Start of SUPPLIED DATA
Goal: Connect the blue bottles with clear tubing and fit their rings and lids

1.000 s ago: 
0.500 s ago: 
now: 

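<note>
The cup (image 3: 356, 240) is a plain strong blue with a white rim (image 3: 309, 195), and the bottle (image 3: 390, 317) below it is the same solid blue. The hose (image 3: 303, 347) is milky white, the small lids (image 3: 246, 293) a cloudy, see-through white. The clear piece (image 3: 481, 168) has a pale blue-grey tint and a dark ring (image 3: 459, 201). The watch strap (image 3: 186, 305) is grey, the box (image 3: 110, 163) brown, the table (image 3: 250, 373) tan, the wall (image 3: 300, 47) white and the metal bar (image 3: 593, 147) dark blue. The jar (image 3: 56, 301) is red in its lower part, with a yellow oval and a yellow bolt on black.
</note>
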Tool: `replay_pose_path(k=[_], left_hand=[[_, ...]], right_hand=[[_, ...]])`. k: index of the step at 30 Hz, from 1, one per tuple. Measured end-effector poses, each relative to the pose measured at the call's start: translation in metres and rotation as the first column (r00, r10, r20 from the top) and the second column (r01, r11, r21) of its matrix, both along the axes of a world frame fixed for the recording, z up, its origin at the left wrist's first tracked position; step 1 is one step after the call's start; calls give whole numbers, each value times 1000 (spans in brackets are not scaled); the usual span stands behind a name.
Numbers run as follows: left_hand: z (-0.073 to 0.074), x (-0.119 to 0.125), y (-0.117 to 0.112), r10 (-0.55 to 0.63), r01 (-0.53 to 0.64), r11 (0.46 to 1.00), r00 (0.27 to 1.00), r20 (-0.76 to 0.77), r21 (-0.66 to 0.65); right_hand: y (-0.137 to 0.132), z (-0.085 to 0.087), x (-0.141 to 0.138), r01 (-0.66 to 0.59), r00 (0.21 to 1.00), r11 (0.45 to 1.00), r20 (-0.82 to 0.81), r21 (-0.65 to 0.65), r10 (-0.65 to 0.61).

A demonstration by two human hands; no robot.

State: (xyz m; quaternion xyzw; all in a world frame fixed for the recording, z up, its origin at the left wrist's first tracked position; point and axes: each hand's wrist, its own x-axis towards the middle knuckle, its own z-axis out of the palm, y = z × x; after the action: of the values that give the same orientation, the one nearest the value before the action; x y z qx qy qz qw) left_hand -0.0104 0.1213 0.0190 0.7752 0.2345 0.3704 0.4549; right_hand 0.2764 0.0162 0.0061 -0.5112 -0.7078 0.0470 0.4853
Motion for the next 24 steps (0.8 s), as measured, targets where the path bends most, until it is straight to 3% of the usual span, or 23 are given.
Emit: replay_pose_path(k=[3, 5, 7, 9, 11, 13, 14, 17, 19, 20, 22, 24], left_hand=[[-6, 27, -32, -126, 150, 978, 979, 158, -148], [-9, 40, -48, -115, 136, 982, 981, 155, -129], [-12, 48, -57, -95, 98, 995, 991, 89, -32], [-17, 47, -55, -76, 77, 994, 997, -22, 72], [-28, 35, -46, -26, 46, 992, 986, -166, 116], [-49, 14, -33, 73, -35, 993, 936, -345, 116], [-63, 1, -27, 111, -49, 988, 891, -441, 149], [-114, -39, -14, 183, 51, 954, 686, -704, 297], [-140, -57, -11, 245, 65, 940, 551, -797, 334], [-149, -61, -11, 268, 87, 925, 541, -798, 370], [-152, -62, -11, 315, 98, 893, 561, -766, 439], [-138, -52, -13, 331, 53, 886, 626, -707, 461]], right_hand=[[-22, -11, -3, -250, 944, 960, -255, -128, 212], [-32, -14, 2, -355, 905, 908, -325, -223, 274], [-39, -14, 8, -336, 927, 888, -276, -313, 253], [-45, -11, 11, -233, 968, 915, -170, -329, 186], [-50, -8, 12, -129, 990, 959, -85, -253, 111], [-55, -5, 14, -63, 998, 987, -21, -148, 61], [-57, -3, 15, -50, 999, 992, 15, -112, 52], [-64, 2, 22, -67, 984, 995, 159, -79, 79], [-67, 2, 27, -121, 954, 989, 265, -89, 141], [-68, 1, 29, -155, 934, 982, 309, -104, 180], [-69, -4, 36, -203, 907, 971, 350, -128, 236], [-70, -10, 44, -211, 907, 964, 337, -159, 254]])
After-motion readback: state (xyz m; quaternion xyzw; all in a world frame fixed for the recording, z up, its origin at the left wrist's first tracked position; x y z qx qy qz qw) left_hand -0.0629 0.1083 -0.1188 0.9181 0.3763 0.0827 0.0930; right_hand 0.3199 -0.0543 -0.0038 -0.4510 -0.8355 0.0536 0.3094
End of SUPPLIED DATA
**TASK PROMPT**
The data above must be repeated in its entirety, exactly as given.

**ANSWER TO THE EXERCISE**
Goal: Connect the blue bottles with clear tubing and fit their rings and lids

1.000 s ago: 
0.500 s ago: 
now: 

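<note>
The cup (image 3: 356, 240) is a plain strong blue with a white rim (image 3: 309, 195), and the bottle (image 3: 390, 317) below it is the same solid blue. The hose (image 3: 303, 347) is milky white, the small lids (image 3: 246, 293) a cloudy, see-through white. The clear piece (image 3: 481, 168) has a pale blue-grey tint and a dark ring (image 3: 459, 201). The watch strap (image 3: 186, 305) is grey, the box (image 3: 110, 163) brown, the table (image 3: 250, 373) tan, the wall (image 3: 300, 47) white and the metal bar (image 3: 593, 147) dark blue. The jar (image 3: 56, 301) is red in its lower part, with a yellow oval and a yellow bolt on black.
</note>
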Tool: `replay_pose_path(k=[_], left_hand=[[_, ...]], right_hand=[[_, ...]])`. k: index of the step at 30 Hz, from 1, one per tuple. Measured end-effector poses, each relative to the pose measured at the call's start: translation in metres and rotation as the first column (r00, r10, r20 from the top) and the second column (r01, r11, r21) of its matrix, both along the axes of a world frame fixed for the recording, z up, its origin at the left wrist's first tracked position; step 1 is one step after the call's start; calls give whole numbers, each value times 1000 (spans in brackets are not scaled); the usual span stands behind a name.
Numbers run as follows: left_hand: z (-0.073 to 0.074), x (-0.119 to 0.125), y (-0.117 to 0.112), r10 (-0.55 to 0.63), r01 (-0.53 to 0.64), r11 (0.46 to 1.00), r00 (0.27 to 1.00), r20 (-0.76 to 0.77), r21 (-0.66 to 0.65); right_hand: y (-0.137 to 0.132), z (-0.085 to 0.087), x (-0.141 to 0.138), r01 (-0.66 to 0.59), r00 (0.21 to 1.00), r11 (0.45 to 1.00), r20 (-0.82 to 0.81), r21 (-0.65 to 0.65), r10 (-0.65 to 0.61).

A demonstration by two human hands; no robot.

State: (xyz m; quaternion xyzw; all in a world frame fixed for the recording, z up, its origin at the left wrist's first tracked position; point and axes: each hand's wrist, its own x-axis towards the middle knuckle, its own z-axis out of the palm, y = z × x; after the action: of the values that give the same orientation, the one nearest the value before the action; x y z qx qy qz qw) left_hand -0.0104 0.1213 0.0190 0.7752 0.2345 0.3704 0.4549; right_hand 0.2764 0.0162 0.0061 -0.5112 -0.7078 0.0470 0.4853
Motion for the next 24 steps (0.8 s), as measured, targets where the path bends most, until it is straight to 3% of the usual span, or 23 are given.
Emit: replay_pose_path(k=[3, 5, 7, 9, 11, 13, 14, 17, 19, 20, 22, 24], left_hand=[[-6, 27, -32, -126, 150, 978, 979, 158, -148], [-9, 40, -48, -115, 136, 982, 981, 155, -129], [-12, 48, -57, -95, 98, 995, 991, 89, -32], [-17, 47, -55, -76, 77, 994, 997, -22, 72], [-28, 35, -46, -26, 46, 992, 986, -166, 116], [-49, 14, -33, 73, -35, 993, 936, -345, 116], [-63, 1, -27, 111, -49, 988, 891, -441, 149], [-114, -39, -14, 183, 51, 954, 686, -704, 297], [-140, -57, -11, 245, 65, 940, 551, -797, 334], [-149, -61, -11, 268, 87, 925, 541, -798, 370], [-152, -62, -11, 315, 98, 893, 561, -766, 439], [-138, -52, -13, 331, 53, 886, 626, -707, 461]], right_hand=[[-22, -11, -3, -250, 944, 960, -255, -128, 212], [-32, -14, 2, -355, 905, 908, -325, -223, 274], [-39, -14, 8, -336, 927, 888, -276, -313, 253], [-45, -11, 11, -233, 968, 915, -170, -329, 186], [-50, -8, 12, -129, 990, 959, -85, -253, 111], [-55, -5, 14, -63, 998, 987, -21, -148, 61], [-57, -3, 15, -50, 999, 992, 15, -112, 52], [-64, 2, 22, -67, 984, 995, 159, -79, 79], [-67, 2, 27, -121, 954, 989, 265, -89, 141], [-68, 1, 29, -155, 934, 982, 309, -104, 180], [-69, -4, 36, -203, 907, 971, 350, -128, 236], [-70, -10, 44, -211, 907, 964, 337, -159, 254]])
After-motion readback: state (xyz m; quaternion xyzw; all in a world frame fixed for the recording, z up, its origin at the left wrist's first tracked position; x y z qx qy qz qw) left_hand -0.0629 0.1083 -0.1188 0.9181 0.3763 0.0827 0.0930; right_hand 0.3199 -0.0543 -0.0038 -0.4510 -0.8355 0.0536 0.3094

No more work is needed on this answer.